His second release for Savoy, Back Biter, wasn’t even tabbed as the A-side when it came out. There’s no raucous solos to grab your attention and thus it is content to be merely background music for activities which from the outside looking in seem to be of little importance.

But the overall feel of it, the combination of instruments and the purposeful groove they create (and maybe the kind of thing you’re doing while it plays), are so emblematic of the time period and the attitude of those who were captivated by the slightly dangerous aura rock ‘n’ roll provided, that the song seems to represent that time in life perfectly.

Maybe the record itself still isn’t memorable enough unto itself to be recalled by name, but it still exists as a living breathing example of the sound that was everywhere as you came of age, creating the very atmosphere of the era in question.

It may just be emblematic background music for a certain bygone period, but if those moments encompassed some of the most important ones of your life it’s hard to see how that overall sound could be anything but intoxicating.

Call this generic at your peril. “Generic” denotes an uninventive – almost lazy – approach to music making. Something which takes certain common traits popular at the time and cuts and pastes them together to form a record whose only real hope is to be familiar enough to seem appropriate for the market without doing more to actually earn your interest.

But this record, while it undoubtedly draws heavily from the dominant styles of the past year, is expertly constructed with each component not simply being a run-of-the-mill riff or rhythm, but one worked out precisely to fit into each of the remaining elements to form something new.

Granted, none of the individual parts – from the overall melody to specific licks – is startling you with its components, but if you were to try and formulate a song that was more or less representative of rock ‘n’ roll of this era it’d sound a lot like Back Biter.

For starters you have the saxophone displaying its range on a curly-cue intro before giving way to piano and drums that set – and hold – a simple infectious rhythm so that when the sax comes back in, now sticking with an ideal tone in the tenor’s mid-range on a gently swaying melodic groove, you can’t help but bob your head and shoulders in time to the music.

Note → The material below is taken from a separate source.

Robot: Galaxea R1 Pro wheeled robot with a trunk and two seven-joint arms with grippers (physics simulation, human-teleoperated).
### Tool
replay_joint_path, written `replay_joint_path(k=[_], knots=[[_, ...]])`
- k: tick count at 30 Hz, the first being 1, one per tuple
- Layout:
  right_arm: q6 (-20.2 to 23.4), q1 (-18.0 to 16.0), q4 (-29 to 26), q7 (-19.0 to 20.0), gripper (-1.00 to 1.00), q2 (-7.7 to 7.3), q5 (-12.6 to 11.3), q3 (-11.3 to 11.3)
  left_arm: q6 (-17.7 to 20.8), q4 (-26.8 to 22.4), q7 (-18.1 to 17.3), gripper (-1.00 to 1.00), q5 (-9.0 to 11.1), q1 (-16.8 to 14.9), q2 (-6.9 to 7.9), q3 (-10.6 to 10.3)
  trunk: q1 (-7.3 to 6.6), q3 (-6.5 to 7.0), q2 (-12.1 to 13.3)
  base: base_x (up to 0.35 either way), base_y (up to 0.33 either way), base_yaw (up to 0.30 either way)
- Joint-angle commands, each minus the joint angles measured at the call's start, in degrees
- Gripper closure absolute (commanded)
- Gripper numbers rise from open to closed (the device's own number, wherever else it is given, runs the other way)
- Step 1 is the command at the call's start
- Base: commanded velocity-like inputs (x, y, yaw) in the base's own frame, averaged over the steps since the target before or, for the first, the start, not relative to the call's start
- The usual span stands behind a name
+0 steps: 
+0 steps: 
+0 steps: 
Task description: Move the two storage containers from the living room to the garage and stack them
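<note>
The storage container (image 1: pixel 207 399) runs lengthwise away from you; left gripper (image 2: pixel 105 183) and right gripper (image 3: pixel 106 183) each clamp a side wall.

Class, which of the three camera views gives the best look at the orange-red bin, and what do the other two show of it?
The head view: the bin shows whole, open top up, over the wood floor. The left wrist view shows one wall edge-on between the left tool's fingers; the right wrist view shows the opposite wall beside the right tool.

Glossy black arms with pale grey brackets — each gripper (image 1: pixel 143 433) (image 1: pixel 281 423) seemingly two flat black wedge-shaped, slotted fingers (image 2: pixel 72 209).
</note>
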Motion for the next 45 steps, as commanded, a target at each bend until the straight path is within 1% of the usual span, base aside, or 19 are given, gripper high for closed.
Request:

Behind the leads you have the supporting cast all contributing small but effective parts of their own to paint a fuller picture with vibrant splashes of color. From the hand-claps that echo the drums, slightly after the beat to give it a dash of funkiness, to the guitar fills that take full advantage of the instrument’s various sonic textures, some sounding plain and straightforward, others sounding as if they were receiving alien transmissions, everything is deftly utilized. Nothing might jump out and grab you, but when you focus on each element they all come across as perfectly realized musical ideas.

The music flows effortlessly into the mid-section where Fowler’s piano is not just plinking and plunking away indiscriminately but rather reinforcing the melody in a way that distances it aurally from the sax that preceded it. Calvin Fraizer’s muscular guitar licks which follow manage to retain their fluidity and lightness of touch despite the scalding tone he uses which sounds dropped in from the future.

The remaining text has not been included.